- Origin: Brooklyn, New York
- Genre: Indie rock
- Years active: 2006–present
- Members: Gabe Levine; Conrad Doucette; Craig Montoro;
- Past members: John Paul Jones; Damion Jurrens; Grady Jurrens; Drew Thurlow; Rene Planchon;

= Takka Takka =

American indie rock band

Takka Takka is an American indie rock band from Brooklyn, New York. Performing since 2006, the band's members include Gabe Levine, Conrad Doucette, Rene Planchon and Craig Montoro (formerly of Volcano, I'm Still Excited!!).

Takka Takka began when Levine returned from a "near-disastrous" year in Texas. Back in Brooklyn, he began recording demos of new material, and recruited some old friends to help him work out a live set. Takka Takka soon played its first show in a basement in Williamsburg in March 2006. Takka Takka's constantly rotating line has seen a new band with each album. Doucette and Levine remain the only constant members.

In April 2006, the group began recording in the Brooklyn studio Seaside Lounge, resulting in their first album, We Feel Safer at Night.
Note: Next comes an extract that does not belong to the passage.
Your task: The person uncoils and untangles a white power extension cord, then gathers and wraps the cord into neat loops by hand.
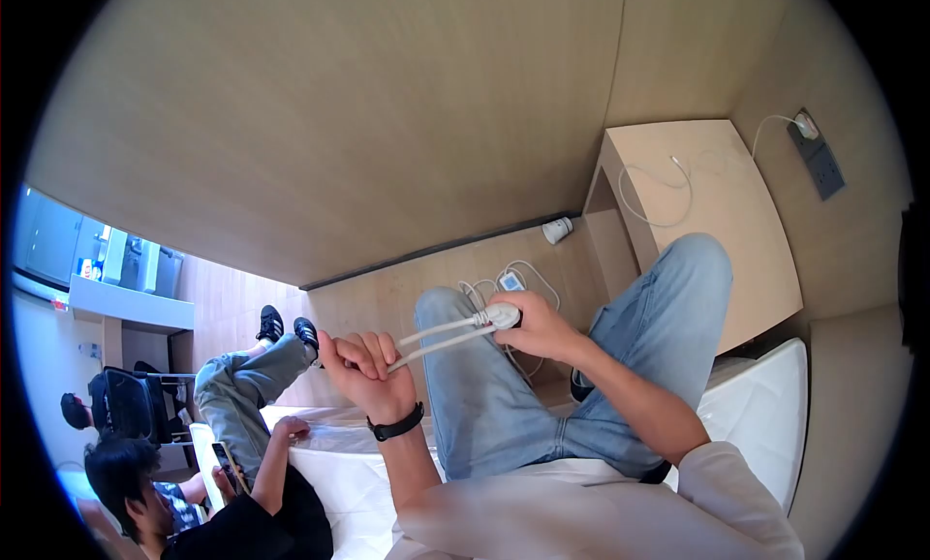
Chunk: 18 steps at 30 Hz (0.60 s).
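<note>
A white cable [441,339] stretches in two strands between my hands, above my bent left knee. The fingers of my left hand [363,366], which has a black band at the wrist, are curled around the cable at its left end. My right hand [531,327] is closed on the white plug [500,316] and the cable beside it, between my knees. Part of the plug is hidden by my fingers. More white cord lies looped on the floor below, by a white block with a blue face [511,282].
A wooden bedside cabinet [717,192] bears a thin white cord. A wall socket [819,158] holds a white charger. Near the wood panel stands a small white object [557,231]. At left, a person [262,516] holds a phone on the white mattress [358,482].
</note>
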Each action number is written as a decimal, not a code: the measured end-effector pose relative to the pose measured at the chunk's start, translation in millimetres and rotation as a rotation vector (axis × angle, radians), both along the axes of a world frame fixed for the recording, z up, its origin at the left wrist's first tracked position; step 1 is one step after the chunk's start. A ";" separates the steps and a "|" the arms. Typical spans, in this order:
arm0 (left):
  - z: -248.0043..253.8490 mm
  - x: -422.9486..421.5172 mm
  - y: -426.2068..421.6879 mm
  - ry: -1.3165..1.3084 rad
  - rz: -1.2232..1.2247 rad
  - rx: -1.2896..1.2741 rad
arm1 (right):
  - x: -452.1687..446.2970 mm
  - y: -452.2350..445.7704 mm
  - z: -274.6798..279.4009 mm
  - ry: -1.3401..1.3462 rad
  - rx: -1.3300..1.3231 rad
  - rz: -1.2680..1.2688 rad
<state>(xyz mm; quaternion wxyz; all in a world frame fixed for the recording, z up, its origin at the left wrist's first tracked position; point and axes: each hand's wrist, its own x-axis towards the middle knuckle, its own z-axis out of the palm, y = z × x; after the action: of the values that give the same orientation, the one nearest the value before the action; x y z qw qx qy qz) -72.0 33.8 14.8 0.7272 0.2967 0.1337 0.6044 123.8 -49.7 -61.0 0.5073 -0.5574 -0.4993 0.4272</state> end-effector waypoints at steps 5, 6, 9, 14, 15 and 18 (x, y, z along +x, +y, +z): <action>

The album impressed Clap Your Hands Say Yeah, who invited the band to accompany them on a high-profile U.S. tour in fall 2006. Takka Takka traveled to Britain in February 2007 to play their first London gigs, and to Austin, Texas, for SXSW in March 2007. In May 2007, the band signed to Ernest Jenning Record Co.

Takka Takka recorded a cover version of Phil Collins' "In the Air Tonight" for Engine Room Recordings' compilation album Guilt by Association Vol. 2, which was released in November 2008.

In 2008, Takka Takka released their second full-length album, Migration. Produced by Clap Your Hands Say Yeah's drummer, Sean Greenhalgh, Migration was a departure from their first album. On Migration, Takka Takka explored minimalistic synthesizer soundscapes, African guitars and percussion poly-rhythms. The album features Bryan Devendorf, the drummer for The National and sometime percussionist for Takka Takka. Migration was released to semi-critical praise receiving positive reviews from the New York Times and Pitchfork.com. Migration was released in Europe in 2010 by Lili-is-pi records which brought the band to tour continental Europe for the first time.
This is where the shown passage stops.